> Task objective
Each entry below should be reproduced character for character.

(Record set Opens)

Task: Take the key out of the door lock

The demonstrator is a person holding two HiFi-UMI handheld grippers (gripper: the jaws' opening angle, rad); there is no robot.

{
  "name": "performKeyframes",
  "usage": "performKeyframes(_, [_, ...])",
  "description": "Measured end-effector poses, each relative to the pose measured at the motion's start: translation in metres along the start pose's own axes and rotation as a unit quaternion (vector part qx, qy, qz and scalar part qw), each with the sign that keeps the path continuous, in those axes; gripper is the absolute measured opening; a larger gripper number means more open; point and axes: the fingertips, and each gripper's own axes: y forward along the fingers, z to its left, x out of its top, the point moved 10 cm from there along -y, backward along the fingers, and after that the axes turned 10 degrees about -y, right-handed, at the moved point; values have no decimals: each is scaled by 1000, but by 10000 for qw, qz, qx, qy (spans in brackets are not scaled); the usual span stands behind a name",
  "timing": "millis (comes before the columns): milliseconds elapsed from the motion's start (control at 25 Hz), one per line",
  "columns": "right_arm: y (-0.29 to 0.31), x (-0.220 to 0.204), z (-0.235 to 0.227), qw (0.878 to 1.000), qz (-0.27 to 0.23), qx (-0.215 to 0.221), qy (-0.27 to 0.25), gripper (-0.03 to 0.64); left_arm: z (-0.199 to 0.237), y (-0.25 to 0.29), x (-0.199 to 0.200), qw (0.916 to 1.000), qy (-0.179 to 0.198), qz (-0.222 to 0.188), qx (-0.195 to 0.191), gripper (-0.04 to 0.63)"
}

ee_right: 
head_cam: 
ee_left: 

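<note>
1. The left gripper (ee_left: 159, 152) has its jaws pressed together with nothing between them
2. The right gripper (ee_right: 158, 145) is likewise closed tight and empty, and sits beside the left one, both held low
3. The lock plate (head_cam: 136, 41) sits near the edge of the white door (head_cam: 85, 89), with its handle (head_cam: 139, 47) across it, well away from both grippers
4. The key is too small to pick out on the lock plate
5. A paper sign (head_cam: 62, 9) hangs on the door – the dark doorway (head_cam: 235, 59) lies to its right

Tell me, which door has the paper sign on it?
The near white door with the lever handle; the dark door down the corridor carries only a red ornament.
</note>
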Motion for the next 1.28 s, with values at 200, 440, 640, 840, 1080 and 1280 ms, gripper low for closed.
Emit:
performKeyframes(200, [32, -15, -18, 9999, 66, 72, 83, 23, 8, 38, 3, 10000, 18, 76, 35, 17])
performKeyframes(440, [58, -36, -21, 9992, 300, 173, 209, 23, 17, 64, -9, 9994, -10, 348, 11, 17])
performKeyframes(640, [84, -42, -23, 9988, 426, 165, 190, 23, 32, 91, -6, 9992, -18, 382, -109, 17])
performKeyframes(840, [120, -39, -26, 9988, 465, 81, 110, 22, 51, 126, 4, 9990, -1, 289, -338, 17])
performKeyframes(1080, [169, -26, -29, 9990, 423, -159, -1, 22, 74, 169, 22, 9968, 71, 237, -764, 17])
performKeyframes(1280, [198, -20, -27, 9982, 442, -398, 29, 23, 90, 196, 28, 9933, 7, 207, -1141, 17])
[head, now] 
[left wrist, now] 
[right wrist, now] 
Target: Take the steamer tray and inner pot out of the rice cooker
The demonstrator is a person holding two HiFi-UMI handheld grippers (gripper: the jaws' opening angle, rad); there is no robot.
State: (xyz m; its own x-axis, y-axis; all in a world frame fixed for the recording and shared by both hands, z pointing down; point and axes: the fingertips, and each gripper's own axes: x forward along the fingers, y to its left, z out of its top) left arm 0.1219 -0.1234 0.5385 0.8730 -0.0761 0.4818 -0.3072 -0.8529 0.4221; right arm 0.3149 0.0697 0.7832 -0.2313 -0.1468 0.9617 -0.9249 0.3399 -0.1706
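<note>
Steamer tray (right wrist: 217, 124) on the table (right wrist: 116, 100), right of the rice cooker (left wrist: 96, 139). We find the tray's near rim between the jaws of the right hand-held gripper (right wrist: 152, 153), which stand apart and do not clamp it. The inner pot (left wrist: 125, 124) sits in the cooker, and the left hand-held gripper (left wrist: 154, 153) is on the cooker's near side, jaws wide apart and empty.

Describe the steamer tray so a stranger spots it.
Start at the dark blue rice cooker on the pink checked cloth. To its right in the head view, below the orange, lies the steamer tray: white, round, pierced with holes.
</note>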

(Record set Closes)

> Expected answer
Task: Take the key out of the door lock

The demonstrator is a person holding two HiFi-UMI handheld grippers (gripper: the jaws' opening angle, rad); there is no robot.

{
  "name": "performKeyframes",
  "usage": "performKeyframes(_, [_, ...])",
  "description": "Measured end-effector poses, each relative to the pose measured at the motion's start: translation in metres along the start pose's own axes and rotation as a unit quaternion (vector part qx, qy, qz and scalar part qw), each with the sign that keeps the path continuous, in those axes; gripper is the absolute measured opening; a larger gripper number means more open; point and axes: the fingertips, and each gripper's own axes: y forward along the fingers, z to its left, x out of its top, the point moved 10 cm from there along -y, backward along the fingers, and after that the axes turned 10 degrees about -y, right-handed, at the moved point; values have no decimals: each is scaled by 1000, but by 10000 for qw, qz, qx, qy (spans in brackets are not scaled); the usual span stands behind a name",
  "timing": "millis (comes before the columns): milliseconds elapsed from the motion's start (control at 25 Hz), one per line",
  "columns": "right_arm: y (-0.29 to 0.31), x (-0.220 to 0.204), z (-0.235 to 0.227), qw (0.878 to 1.000), qz (-0.27 to 0.23), qx (-0.215 to 0.221), qy (-0.27 to 0.25), gripper (-0.03 to 0.64); left_arm: z (-0.199 to 0.237), y (-0.25 to 0.29), x (-0.199 to 0.200), qw (0.916 to 1.000), qy (-0.179 to 0.198), qz (-0.222 to 0.188), qx (-0.195 to 0.191), gripper (-0.04 to 0.63)"
}

ee_right: 
head_cam: 
ee_left: 

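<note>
1. The left gripper (ee_left: 159, 152) has its jaws pressed together with nothing between them
2. The right gripper (ee_right: 158, 145) is likewise closed tight and empty, and sits beside the left one, both held low
3. The lock plate (head_cam: 136, 41) sits near the edge of the white door (head_cam: 85, 89), with its handle (head_cam: 139, 47) across it, well away from both grippers
4. The key is too small to pick out on the lock plate
5. A paper sign (head_cam: 62, 9) hangs on the door – the dark doorway (head_cam: 235, 59) lies to its right

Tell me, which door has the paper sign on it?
The near white door with the lever handle; the dark door down the corridor carries only a red ornament.
</note>
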Motion for the next 1.28 s, with values at 200, 440, 640, 840, 1080 and 1280 ms, gripper low for closed.
Emit:
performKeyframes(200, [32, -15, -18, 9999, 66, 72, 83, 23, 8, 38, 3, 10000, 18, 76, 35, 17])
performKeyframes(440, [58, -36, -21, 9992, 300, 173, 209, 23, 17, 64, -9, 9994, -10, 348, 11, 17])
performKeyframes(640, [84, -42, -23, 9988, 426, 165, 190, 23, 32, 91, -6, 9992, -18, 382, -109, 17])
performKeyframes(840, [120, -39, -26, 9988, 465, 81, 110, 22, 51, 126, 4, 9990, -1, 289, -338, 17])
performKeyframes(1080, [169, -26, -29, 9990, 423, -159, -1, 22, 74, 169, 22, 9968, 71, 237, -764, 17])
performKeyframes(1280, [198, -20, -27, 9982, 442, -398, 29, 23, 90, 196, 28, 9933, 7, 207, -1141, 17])
[head, now] 
[left wrist, now] 
[right wrist, now] 
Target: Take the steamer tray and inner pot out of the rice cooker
The demonstrator is a person holding two HiFi-UMI handheld grippers (gripper: the jaws' opening angle, rad); there is no robot.
State: (xyz m; its own x-axis, y-axis; all in a world frame fixed for the recording and shared by both hands, z pointing down; point and axes: the fingertips, and each gripper's own axes: x forward along the fingers, y to its left, z out of its top) left arm 0.1219 -0.1234 0.5385 0.8730 -0.0761 0.4818 -0.3072 -0.8529 0.4221; right arm 0.3149 0.0697 0.7832 -0.2313 -0.1468 0.9617 -0.9249 0.3399 -0.1706
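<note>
Steamer tray (right wrist: 217, 124) on the table (right wrist: 116, 100), right of the rice cooker (left wrist: 96, 139). We find the tray's near rim between the jaws of the right hand-held gripper (right wrist: 152, 153), which stand apart and do not clamp it. The inner pot (left wrist: 125, 124) sits in the cooker, and the left hand-held gripper (left wrist: 154, 153) is on the cooker's near side, jaws wide apart and empty.

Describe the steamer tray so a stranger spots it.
Start at the dark blue rice cooker on the pink checked cloth. To its right in the head view, below the orange, lies the steamer tray: white, round, pierced with holes.
</note>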

What the answer needed to say has been said.